The attention and subsequent demand for the artwork Kamal was producing led to her first exhibition earlier this year. She never painted for commercial reasons, so was surprised by enquiries from people wanting to purchase the work. “I was quite stunned at this. To have someone want to buy my artwork was a big deal for me because I still don’t think I’m good enough.”
Eventually she did sell some pieces and gave 100 per cent of the proceeds from the sale to The African Girl Foundation. A charity close to her heart, it educates young girls on the menstrual process and provides reusable sanitary pads to young girls who can’t afford them so they can stay in school. “I am very pleased and honoured to say that all proceeds from the first sale went to The African Girl Foundation. I have pledged to continue to keep giving to them as it is very important to educate the girl child.”
A growing confidence in herself combined with demand from friends has led to Kamal giving basic art lessons in her studio. The money raised from the classes also goes to The African Girl Foundation. “I have up to six students at a time, and provide all the materials to them. I brew some fresh Kenyan coffee and make cupcakes for them so it’s a kind of a fun coffee meet up.”
The radio host now sees art as the gift that keeps giving and something she really enjoys. “I had never in my life thought that I would be capable of teaching anyone anything, and yet, here I am, teaching what I love doing the most. There is so much happiness in all this that I often take stock of the past few months and ask myself why I didn’t start this off sooner.”

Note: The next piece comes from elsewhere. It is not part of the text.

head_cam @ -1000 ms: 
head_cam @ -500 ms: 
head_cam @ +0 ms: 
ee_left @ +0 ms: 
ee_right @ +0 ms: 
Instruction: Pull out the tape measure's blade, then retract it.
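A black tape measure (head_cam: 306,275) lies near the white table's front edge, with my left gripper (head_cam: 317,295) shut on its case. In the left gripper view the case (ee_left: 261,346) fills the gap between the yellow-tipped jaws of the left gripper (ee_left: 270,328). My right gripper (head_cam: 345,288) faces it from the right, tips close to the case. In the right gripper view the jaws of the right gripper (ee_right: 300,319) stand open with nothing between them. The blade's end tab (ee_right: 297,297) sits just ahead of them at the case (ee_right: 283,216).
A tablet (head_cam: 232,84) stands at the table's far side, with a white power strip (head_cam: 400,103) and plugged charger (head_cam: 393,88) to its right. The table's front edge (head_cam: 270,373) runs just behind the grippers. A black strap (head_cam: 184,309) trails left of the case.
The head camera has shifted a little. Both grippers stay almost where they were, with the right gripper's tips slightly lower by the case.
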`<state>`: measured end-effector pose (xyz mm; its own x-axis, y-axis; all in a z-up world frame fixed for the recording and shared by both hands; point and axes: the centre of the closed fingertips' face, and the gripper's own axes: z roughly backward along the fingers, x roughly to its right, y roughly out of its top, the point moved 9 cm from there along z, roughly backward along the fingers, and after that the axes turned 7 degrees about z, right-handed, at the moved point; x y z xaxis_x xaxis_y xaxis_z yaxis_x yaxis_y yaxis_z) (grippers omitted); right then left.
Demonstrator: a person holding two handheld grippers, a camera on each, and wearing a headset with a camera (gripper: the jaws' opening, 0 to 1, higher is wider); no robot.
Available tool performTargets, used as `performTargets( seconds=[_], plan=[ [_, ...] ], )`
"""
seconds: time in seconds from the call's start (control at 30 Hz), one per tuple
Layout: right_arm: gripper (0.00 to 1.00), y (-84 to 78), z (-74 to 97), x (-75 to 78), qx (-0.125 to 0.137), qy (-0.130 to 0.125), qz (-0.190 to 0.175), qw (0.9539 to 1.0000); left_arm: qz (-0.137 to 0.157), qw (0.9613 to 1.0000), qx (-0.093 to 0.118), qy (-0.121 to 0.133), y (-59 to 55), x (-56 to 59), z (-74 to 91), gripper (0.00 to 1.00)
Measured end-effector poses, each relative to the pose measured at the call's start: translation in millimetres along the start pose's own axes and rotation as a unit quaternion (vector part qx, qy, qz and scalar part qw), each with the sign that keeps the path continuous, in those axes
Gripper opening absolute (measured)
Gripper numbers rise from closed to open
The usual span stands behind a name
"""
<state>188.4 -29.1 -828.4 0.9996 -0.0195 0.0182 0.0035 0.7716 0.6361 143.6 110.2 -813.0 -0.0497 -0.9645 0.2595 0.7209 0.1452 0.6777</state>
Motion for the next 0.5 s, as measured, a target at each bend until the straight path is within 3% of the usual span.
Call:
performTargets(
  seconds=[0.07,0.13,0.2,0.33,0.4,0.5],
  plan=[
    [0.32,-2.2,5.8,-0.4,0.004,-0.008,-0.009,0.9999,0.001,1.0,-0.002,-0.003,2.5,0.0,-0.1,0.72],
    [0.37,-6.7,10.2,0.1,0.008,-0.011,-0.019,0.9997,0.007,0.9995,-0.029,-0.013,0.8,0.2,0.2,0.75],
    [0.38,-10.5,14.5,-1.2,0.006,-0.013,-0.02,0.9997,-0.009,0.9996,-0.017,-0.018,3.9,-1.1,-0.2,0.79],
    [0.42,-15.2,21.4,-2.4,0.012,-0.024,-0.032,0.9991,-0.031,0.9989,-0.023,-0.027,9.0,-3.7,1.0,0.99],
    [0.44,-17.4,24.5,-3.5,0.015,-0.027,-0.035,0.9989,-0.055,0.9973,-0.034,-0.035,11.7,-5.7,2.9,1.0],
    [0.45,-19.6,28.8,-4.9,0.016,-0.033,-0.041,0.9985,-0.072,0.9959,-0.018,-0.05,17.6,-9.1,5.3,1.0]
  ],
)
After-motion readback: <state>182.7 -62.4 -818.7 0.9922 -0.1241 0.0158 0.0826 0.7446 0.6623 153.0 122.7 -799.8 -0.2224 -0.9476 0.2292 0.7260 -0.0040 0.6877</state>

Kamal feels rightfully proud of how far she has come. Her key message for others going through hardship is not to give up and she says there will always be an inner source of strength to get you through. For Kamal it was her two children. She sacrificed a lot on the way, but ultimately succeeded and taught her children the value of hard work. “Life will throw a lot at you. You either sink or swim. I was told I would amount to nothing and that I’d end up ruining my kids’ lives, but here I am telling you about my life and still looking for ways to keep on moving onwards and upwards.”
Kamal smiles and finishes off by saying, “I’m not going to end this with a cheesy quote as much as I’d like to, but do believe in yourself even when no one else will. You matter the most in your life. Love yourself enough to get up and start again if you ever get knocked over.”